== STORED DATA

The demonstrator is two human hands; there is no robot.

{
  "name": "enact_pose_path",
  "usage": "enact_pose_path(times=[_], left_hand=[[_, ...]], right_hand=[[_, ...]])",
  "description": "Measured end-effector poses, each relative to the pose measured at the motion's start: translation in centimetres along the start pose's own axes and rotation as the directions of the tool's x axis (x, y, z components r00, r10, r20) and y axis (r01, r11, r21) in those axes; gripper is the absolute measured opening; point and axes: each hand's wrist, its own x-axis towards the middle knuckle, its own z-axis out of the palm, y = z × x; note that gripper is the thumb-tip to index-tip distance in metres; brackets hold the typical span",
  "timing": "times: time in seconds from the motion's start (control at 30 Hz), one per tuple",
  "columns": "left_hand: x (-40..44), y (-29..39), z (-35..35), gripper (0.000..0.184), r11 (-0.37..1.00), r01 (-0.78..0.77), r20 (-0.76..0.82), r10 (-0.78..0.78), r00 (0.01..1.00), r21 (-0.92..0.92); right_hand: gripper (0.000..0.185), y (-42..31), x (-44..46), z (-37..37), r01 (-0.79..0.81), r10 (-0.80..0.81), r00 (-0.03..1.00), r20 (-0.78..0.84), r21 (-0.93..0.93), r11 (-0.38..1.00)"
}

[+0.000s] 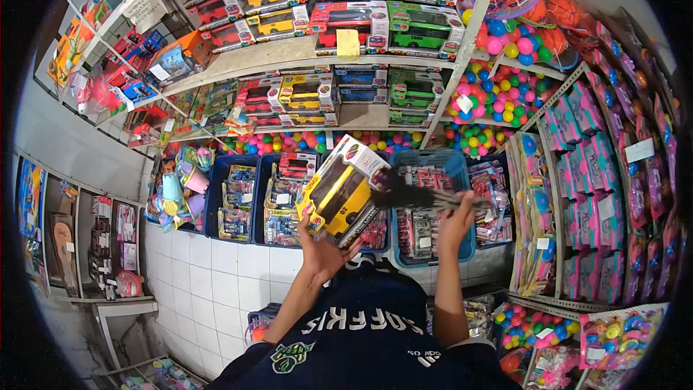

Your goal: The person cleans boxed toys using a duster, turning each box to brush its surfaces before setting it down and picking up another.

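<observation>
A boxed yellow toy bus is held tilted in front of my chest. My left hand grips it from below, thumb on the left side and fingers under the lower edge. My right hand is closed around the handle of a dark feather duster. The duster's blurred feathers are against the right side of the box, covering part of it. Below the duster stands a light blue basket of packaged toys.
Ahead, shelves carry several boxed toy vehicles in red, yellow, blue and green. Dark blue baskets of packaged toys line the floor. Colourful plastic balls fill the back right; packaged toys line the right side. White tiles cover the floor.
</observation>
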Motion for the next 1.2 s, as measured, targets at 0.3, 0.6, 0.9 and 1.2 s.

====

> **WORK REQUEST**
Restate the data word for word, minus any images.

> **TASK OUTPUT**
The demonstrator is two human hands; there is no robot.

{
  "name": "enact_pose_path",
  "usage": "enact_pose_path(times=[_], left_hand=[[_, ...]], right_hand=[[_, ...]])",
  "description": "Measured end-effector poses, each relative to the pose measured at the motion's start: translation in centimetres along the start pose's own axes and rotation as the directions of the tool's x axis (x, y, z components r00, r10, r20) and y axis (r01, r11, r21) in those axes; gripper is the absolute measured opening; point and axes: each hand's wrist, its own x-axis towards the middle knuckle, its own z-axis out of the palm, y = z × x; note that gripper is the thumb-tip to index-tip distance in metres; brackets hold the typical span",
  "timing": "times: time in seconds from the motion's start (control at 30 Hz), one per tuple",
  "columns": "left_hand: x (-40..44), y (-29..39), z (-35..35), gripper (0.000..0.184), r11 (-0.37..1.00), r01 (-0.78..0.77), r20 (-0.76..0.82), r10 (-0.78..0.78), r00 (0.01..1.00), r21 (-0.92..0.92); right_hand: gripper (0.000..0.185), y (-42..31), x (-44..46), z (-37..37), r01 (-0.79..0.81), r10 (-0.80..0.81), r00 (-0.03..1.00), r20 (-0.78..0.84), r21 (-0.93..0.93), r11 (-0.38..1.00)"
}

[+0.000s] 

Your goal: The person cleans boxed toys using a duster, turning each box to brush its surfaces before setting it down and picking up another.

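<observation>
A boxed yellow toy bus is held tilted in front of my chest. My left hand grips it from below, thumb on the left side and fingers under the lower edge. My right hand is closed around the handle of a dark feather duster. The duster's blurred feathers are against the right side of the box, covering part of it. Below the duster stands a light blue basket of packaged toys.
Ahead, shelves carry several boxed toy vehicles in red, yellow, blue and green. Dark blue baskets of packaged toys line the floor. Colourful plastic balls fill the back right; packaged toys line the right side. White tiles cover the floor.
</observation>
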Motion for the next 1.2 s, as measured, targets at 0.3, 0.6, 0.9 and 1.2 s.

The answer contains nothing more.